• [Problem description]
Nothing but text lines should be duplicated: start with the first line of the listing below and stop after the line holding "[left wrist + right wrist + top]", omitting pictures.

• [Data section]
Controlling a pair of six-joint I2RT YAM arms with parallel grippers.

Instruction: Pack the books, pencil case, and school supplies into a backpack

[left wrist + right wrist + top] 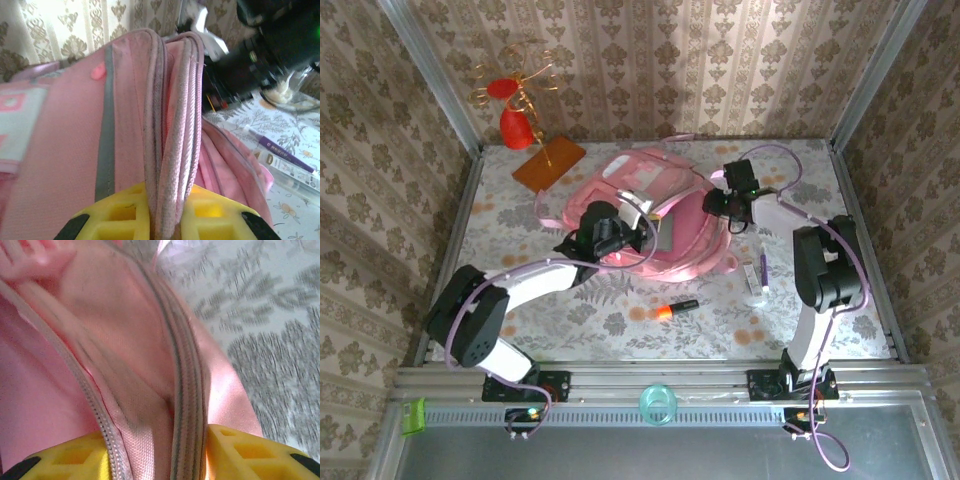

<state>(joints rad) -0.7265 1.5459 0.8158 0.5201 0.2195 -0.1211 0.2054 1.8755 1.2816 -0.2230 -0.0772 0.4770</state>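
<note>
Backpack [695, 245] rim pinched in left gripper [163, 205], jaws narrow on a fold of pink fabric and piping. Zipper edge lying between fingers of right gripper [155, 455]; clamped or loose, cannot tell. Flat at centre of table [570, 320], gripped left side, right side. Just near of it, orange-and-black marker [677, 308]; near-right and apart, clear stick [758, 272].

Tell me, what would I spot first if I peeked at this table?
The big pink backpack in the middle of the table, with the left hand pinching its edge and the right hand straddling its zipper. At the back left stands a gold wire stand hung with bright red pieces, and an orange-and-black marker lies near the front.
</note>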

• [Exercise answer]
Controlling a pair of six-joint I2RT YAM arms with parallel grippers.

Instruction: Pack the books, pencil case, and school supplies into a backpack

[left wrist + right wrist + top] 

Work on the answer has been completed.